> Problem statement:
Set the data down again, exactly as it reads, but without the pictures.

----------------

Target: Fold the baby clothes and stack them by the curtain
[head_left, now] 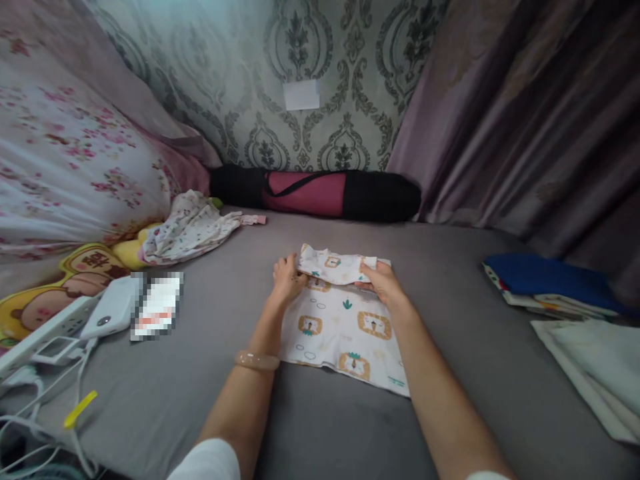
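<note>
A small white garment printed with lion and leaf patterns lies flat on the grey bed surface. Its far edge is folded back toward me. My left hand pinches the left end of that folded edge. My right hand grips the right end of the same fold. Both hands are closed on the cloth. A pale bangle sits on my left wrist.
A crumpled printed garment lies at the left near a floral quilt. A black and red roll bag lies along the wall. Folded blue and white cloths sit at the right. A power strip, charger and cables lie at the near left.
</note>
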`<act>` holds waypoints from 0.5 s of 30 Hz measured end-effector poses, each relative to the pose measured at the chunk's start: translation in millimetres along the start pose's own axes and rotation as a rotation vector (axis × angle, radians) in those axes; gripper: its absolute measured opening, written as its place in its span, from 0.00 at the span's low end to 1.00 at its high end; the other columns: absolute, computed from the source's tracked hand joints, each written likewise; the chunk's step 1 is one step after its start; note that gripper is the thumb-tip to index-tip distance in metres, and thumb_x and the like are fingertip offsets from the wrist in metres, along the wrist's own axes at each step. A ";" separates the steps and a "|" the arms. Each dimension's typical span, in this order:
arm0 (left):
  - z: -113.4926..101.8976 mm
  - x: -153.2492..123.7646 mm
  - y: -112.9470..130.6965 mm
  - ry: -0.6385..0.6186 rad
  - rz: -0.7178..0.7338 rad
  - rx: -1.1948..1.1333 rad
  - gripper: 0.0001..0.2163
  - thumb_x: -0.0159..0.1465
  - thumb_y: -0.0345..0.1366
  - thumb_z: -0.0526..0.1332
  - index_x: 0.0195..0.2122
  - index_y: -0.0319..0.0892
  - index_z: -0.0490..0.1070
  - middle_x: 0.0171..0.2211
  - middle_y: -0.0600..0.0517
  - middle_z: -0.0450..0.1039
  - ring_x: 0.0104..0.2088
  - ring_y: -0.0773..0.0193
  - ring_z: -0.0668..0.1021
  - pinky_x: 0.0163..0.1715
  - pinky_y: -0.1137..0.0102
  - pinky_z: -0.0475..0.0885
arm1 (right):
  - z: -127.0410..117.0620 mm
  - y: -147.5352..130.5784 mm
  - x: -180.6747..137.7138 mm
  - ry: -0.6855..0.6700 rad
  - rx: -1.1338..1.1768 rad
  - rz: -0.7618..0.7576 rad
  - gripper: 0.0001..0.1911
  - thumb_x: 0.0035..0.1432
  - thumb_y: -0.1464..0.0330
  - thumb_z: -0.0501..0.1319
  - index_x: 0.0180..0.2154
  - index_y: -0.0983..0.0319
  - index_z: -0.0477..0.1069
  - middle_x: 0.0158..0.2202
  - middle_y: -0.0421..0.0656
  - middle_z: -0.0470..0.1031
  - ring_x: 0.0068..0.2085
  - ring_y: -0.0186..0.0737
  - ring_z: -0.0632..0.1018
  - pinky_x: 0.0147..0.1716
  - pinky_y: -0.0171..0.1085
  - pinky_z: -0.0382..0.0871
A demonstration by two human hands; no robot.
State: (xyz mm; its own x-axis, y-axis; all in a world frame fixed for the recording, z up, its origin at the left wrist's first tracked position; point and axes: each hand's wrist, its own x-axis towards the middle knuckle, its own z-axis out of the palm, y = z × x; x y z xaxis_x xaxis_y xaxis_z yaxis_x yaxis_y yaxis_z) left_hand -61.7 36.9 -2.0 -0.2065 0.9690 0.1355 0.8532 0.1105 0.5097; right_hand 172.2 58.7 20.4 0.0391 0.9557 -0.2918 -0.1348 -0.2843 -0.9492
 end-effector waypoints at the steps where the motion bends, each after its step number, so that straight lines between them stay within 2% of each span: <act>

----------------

> Solved problem:
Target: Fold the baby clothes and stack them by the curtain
[head_left, now] 
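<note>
A small white garment printed with lion and leaf patterns lies flat on the grey bed surface. Its far edge is folded back toward me. My left hand pinches the left end of that folded edge. My right hand grips the right end of the same fold. Both hands are closed on the cloth. A pale bangle sits on my left wrist.
A crumpled printed garment lies at the left near a floral quilt. A black and red roll bag lies along the wall. Folded blue and white cloths sit at the right. A power strip, charger and cables lie at the near left.
</note>
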`<act>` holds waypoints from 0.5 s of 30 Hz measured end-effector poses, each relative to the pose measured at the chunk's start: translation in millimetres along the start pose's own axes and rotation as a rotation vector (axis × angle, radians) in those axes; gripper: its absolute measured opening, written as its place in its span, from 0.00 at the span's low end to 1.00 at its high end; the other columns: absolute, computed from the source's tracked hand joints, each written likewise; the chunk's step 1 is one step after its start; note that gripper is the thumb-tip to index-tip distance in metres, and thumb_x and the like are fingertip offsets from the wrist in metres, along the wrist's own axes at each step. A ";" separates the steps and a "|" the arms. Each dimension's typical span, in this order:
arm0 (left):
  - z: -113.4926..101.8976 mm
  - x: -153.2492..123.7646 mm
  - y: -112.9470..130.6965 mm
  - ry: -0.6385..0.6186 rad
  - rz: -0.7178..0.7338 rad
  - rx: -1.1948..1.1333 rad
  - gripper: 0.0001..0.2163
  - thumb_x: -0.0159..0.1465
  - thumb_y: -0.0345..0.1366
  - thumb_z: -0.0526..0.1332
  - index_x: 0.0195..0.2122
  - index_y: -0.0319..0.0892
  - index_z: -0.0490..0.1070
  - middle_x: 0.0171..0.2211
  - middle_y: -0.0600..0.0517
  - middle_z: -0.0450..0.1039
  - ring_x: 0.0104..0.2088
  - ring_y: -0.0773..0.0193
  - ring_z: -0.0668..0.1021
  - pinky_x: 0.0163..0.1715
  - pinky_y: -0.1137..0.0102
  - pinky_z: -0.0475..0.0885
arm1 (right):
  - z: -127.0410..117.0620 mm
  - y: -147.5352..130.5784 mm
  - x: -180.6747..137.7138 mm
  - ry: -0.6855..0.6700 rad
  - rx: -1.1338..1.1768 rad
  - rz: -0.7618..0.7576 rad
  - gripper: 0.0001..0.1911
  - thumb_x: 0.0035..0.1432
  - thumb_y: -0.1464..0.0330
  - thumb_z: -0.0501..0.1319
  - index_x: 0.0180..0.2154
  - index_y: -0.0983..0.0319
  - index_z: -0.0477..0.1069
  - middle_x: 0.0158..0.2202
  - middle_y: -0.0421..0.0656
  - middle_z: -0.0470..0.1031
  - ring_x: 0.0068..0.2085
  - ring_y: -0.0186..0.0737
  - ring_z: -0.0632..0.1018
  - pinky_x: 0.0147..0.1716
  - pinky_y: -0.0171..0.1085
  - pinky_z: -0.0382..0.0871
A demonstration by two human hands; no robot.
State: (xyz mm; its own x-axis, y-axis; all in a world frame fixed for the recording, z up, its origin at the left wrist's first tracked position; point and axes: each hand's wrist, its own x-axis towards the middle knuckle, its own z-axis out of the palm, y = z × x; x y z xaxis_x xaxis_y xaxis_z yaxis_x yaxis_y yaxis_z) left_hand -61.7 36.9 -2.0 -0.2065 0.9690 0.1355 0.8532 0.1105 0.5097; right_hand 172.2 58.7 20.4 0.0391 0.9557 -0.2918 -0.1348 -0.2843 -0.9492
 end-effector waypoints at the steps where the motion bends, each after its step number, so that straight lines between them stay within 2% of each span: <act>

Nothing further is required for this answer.